Serological assays for SARS-CoV-2 now have Emergency Use Authorization (EUA) by the U.S. Food and Drug Administration (FDA), which has independently reviewed their performance. Currently, there is no identified advantage of assays whether they test for IgG, IgM, and IgG, or total antibody. It is important to minimize false-positive test results by choosing an assay with high specificity and by testing populations and individuals with an elevated likelihood of previous exposure to SARS-CoV-2. For serology methods to be used effectively for both population-level studies and individual use, scientists need more data on the performance characteristics of these tests and the human immune response to SARS-CoV-2 infection.

Specifically, antibodies may not develop until 1 to 2 weeks post-symptom onset which means serological tests may not detect current SARS-CoV-2 infections and therefore cannot be used as a tool to diagnose current COVID-19.35,41 It cannot replace the gold standard test, i.e., RT-PCR but can be used as a surrogate tool along with other factors like clinical history, symptoms, time of presentation of symptoms, and previous RT-PCR report if any to reaching on the diagnosis of COVID-19 in absence of RT-PCR report or a negative RT-PCR report. To understand seroprevalence, i.e., the spread of disease and identifying asymptomatic carriers the Indian Council of Medical Research (ICMR) has also supported the use of antibody tests by enzyme-linked immunosorbent assay (ELISA) and chemiluminescence immunoassay (CLIA) for epidemiological studies and surveillance.42

CONCLUSION

We conclude and propose that a positive report of antibodies present in a person signifies exposure to SARS-CoV-2 and subsequent development of immunity in person. On the contrary, a negative report cannot be simply interpreted as non-exposure to the SARS-CoV-2 virus. It should be deduced in conjunction with other factors like RT-PCR reports and signs and symptoms present. In case of a negative antibody test with a history of symptoms in past, repeat testing after a period of 7 to 10 days may be beneficial. Detection of antibodies after this period is suggestive of decreased infectiousness and that some degree of immunity from future infection has developed. However, the absence of detectable levels of antibodies even after 2 to 3 weeks after the diagnostically proven infection by RT-PCR technique also has to be addressed. Possibility of nevertheless, additional data are needed to validate the facts and modify public health recommendations based on serological test results. Antibody testing strategies are needed to understanding the epidemiology of COVID-19 as well as exploit the results for faster returning to normalcy.

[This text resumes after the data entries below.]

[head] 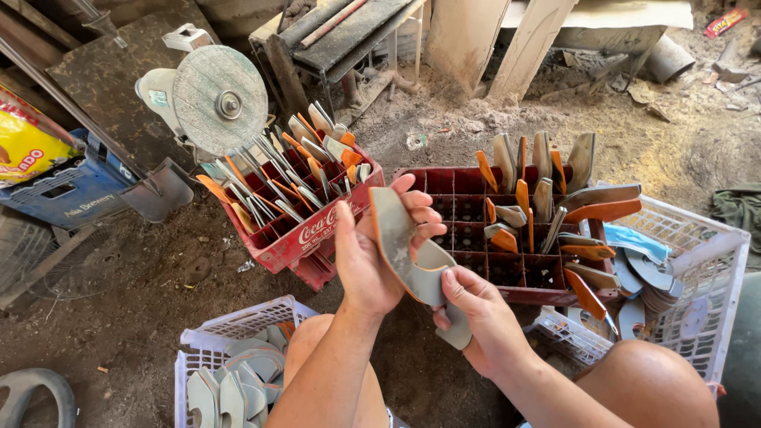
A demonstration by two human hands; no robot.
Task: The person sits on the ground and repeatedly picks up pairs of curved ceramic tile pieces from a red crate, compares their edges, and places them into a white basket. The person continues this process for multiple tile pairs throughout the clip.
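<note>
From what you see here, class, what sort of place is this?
Probably a small, rough knife-making workshop. A grinding wheel stands over the dirt floor, red crates hold rows of blades, and both hands grip an unfinished curved blade.

Open dirt floor [143,309] left of the knees, red bottle crate [305,238] bristling with upright blades just ahead-left, second red crate [476,273] ahead-right, white baskets [238,321] flanking both knees, grinding wheel [219,99] beyond, narrow gap between crates.
</note>
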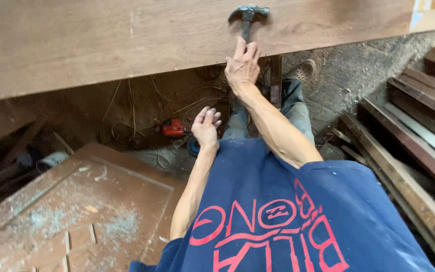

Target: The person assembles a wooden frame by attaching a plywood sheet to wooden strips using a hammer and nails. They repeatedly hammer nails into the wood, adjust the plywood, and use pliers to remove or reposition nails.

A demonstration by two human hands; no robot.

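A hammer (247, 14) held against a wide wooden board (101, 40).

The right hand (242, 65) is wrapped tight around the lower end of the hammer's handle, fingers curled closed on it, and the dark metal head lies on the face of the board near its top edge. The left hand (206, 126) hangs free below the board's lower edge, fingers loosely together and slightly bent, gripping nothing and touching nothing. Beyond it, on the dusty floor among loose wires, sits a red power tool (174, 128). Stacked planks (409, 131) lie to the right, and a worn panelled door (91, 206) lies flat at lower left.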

Determining the herd immunity and identifying the potentially immune population is now the main target before us. Also, recurrence of COVID-19 illness appears to be very uncommon, suggesting that the presence of antibodies could confer at least short-term immunity to infection with SARS-CoV-2.

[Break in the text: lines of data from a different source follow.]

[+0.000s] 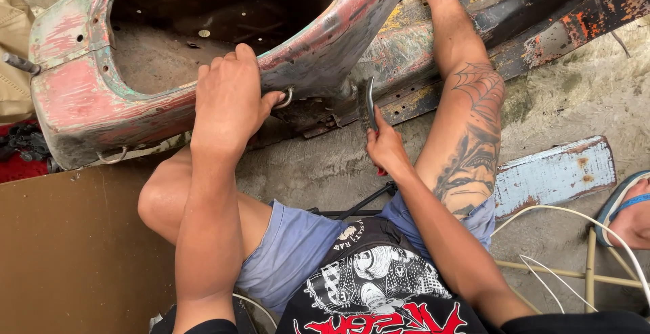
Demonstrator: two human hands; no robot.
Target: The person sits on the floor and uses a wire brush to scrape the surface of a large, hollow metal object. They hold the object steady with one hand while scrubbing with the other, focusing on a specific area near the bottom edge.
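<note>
Scooter body [88,97], rusty red, lies on the concrete floor [582,97] between my knees: my left hand [227,100] clamped on its rim, right hand [386,146] closed round a thin metal tool [370,104] at the seam, prying likely, needs steady bracing.

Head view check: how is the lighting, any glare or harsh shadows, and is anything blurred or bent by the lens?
Head view: soft, even daylight, no glare; the hollow of the worn red and green metal body shell lies in shade; left hand on its rim and right hand holding a thin dark tool are sharp; wide-angle lens bends the frame edges.
</note>
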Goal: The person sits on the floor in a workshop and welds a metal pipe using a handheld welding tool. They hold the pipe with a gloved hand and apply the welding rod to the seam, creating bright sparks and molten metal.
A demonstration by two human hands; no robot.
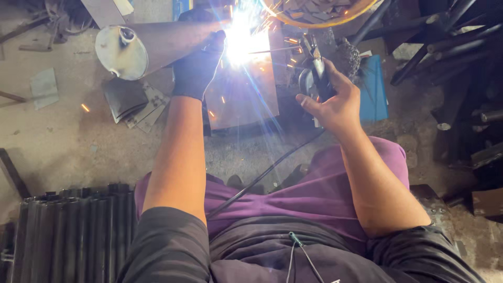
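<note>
My left hand (pixel 198 65), in a black glove, grips a long metal cone (pixel 157 44) that lies on its side with its capped round end pointing left. My bare right hand (pixel 335 99) holds a black welding electrode holder (pixel 317 68). Its thin rod (pixel 272 51) reaches left to a bright white arc (pixel 242 36) at the cone's narrow end, just right of the glove. Sparks fly out over a flat steel plate (pixel 246 99) below the arc. A black cable (pixel 262 175) runs from the holder down across my lap.
Stacked dark ribbed tubes (pixel 68 236) lie at lower left. Dark metal bars (pixel 450 47) pile up at right. A yellow-rimmed basket of scrap (pixel 319 21) sits at top, a blue sheet (pixel 374 89) beside it. Metal offcuts (pixel 131 102) lie on the concrete floor.
</note>
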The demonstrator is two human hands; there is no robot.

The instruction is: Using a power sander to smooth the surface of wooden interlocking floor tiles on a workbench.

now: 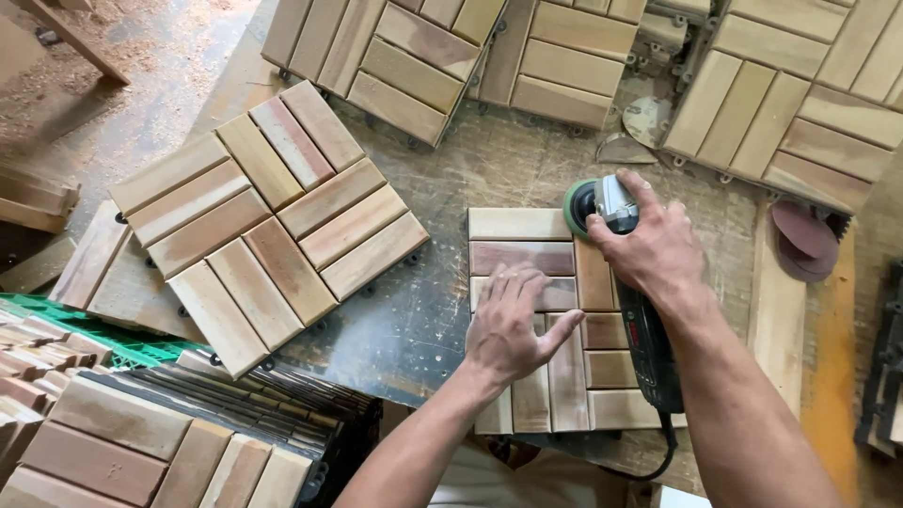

Does antibody response in terms of antibody levels in SARS-CoV-2 infection depend upon the severity of disease and the viral load? And are IgG and IgM antibodies present in asymptomatic individuals who tested positive for SARS-CoV-2; these findings need to be confirmed in larger studies. Most importantly, antibody titers that can protect against reinfection as well as intransience of the antibodies induced by SARS-CoV-2 are yet unknown.

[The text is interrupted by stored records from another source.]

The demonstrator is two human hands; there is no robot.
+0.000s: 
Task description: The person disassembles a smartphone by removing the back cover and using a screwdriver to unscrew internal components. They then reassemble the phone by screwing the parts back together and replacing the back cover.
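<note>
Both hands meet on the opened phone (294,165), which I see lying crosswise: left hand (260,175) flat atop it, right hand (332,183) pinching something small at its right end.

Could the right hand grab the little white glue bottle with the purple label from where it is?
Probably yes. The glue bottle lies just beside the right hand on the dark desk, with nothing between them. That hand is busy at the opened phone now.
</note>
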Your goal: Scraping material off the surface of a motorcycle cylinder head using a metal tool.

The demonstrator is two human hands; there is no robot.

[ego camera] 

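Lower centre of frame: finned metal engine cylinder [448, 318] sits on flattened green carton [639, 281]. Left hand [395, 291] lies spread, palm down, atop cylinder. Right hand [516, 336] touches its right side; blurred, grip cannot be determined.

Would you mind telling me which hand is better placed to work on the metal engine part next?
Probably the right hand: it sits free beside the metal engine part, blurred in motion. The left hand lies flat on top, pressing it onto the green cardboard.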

Despite appearing to be a promising investigative tool, the main lacuna of antibody testing for COVID-19 is the paucity of literature on seroconversion of antibodies and pathogenesis of the development of COVID-19 worldwide as it is a novel disease. It has become a necessity of this pandemic time as it can be used as a testing tool for a large population especially as a screening measure with good specificity and sensitivity. It is a cost-effective, convenient, fast, and easily available test modality in comparison to viral detection methodology RT-PCR.